## WHAT TO DO:
Look for the string "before" in the listing. Copy each line that has it.

## DATA EXCERPT:
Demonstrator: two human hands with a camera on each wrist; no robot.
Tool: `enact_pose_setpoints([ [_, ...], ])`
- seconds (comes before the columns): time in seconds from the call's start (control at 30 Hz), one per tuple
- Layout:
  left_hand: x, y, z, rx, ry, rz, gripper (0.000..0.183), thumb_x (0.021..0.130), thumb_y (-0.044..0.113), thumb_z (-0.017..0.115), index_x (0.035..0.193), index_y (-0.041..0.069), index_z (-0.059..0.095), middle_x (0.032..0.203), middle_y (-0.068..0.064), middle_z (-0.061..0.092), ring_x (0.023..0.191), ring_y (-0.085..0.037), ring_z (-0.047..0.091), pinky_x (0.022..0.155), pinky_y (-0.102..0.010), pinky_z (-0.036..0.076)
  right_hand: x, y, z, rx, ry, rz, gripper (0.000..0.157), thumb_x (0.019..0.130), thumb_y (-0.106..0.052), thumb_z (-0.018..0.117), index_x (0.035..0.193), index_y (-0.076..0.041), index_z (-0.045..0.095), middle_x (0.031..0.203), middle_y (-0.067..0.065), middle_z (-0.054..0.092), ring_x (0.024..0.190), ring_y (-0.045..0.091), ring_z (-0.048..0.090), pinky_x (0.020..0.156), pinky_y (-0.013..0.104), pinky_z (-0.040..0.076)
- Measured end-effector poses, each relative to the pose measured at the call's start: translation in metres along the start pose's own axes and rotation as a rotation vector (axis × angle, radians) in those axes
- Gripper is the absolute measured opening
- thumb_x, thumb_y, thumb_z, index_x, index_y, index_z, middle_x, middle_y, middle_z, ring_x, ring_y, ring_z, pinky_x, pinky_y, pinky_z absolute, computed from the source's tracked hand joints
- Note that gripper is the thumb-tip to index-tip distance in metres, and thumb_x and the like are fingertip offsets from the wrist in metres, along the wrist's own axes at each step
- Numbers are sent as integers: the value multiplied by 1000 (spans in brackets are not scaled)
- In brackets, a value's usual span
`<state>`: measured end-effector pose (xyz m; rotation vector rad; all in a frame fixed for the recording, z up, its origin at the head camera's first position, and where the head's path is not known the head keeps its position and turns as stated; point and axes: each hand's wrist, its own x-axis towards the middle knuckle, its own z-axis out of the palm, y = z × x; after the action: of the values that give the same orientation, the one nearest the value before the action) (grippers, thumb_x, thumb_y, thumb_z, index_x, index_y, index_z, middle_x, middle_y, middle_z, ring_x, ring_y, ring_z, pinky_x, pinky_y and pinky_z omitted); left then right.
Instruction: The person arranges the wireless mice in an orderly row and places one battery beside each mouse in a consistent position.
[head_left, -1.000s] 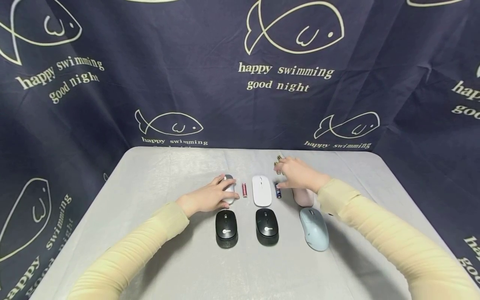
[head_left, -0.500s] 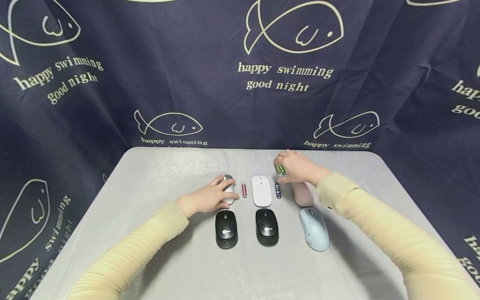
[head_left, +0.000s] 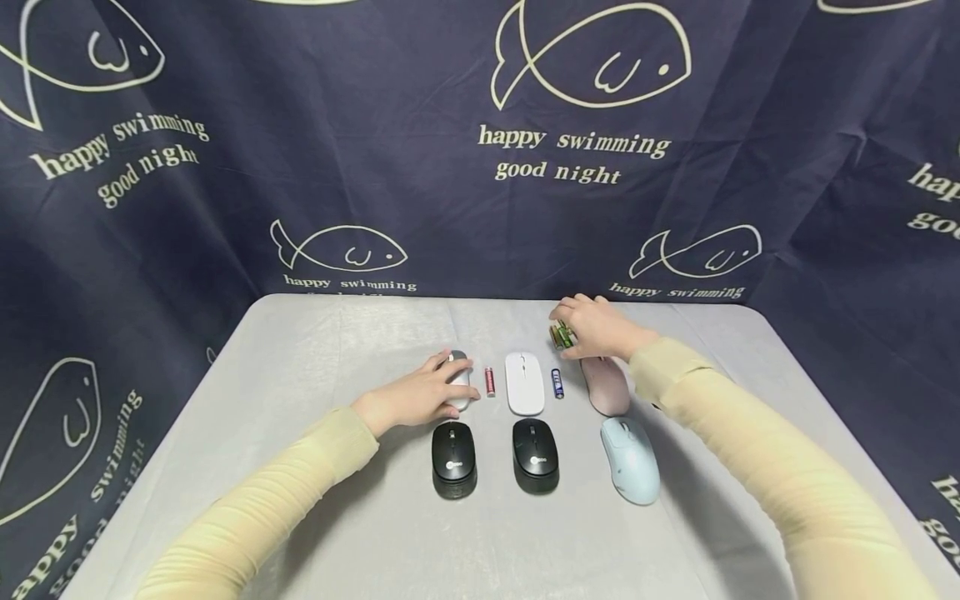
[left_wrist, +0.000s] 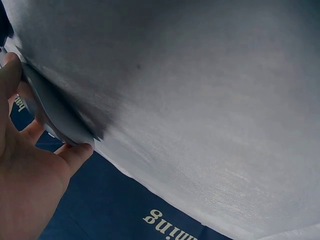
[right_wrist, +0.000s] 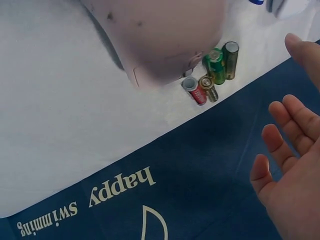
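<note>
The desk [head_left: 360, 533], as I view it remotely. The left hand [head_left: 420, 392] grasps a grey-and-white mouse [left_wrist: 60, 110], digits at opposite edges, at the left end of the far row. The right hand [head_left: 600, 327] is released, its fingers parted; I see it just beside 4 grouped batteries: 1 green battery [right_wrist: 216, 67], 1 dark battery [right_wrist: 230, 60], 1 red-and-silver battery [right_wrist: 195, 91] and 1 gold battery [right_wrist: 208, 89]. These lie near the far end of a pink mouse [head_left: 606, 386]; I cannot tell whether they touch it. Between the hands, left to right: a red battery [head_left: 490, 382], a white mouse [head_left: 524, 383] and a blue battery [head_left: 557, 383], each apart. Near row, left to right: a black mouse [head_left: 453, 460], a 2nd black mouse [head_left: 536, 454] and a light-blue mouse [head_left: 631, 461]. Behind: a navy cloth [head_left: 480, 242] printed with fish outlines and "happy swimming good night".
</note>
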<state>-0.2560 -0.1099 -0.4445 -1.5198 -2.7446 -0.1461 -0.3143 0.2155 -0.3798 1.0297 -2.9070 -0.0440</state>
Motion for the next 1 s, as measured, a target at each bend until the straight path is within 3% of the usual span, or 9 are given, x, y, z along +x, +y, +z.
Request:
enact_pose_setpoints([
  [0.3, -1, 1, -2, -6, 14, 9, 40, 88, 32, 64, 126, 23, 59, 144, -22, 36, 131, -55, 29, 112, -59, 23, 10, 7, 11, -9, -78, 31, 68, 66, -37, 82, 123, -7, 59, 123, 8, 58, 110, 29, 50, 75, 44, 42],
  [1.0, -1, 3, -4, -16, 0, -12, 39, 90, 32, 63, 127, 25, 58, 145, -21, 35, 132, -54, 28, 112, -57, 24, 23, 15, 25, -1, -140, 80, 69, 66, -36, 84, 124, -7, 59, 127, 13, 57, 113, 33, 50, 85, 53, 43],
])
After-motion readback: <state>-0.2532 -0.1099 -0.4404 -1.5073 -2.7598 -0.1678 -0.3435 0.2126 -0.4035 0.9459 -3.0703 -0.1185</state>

## SOLUTION TO THIS TASK:
- seconds (comes before the columns): time in seconds from the call's start (control at 30 Hz), one per tuple
`<state>`: measured end-effector pose (xyz m; rotation vector rad; all in a frame fixed for the recording, z up, its origin at the head camera's first position, and where the head's path is not known the head keeps its position and turns as stated; point and axes: each hand's wrist, its own x-axis towards the middle knuckle, its own z-axis out of the palm, y = z × x; after the action: of the values that give the same orientation, the one nearest the value before the action) (grippers, thumb_x, thumb_y, thumb_z, index_x, index_y, index_z, middle_x, middle_y, middle_z, ring_x, ring_y, ring_z, pinky_x, pinky_y and pinky_z omitted); left then right.

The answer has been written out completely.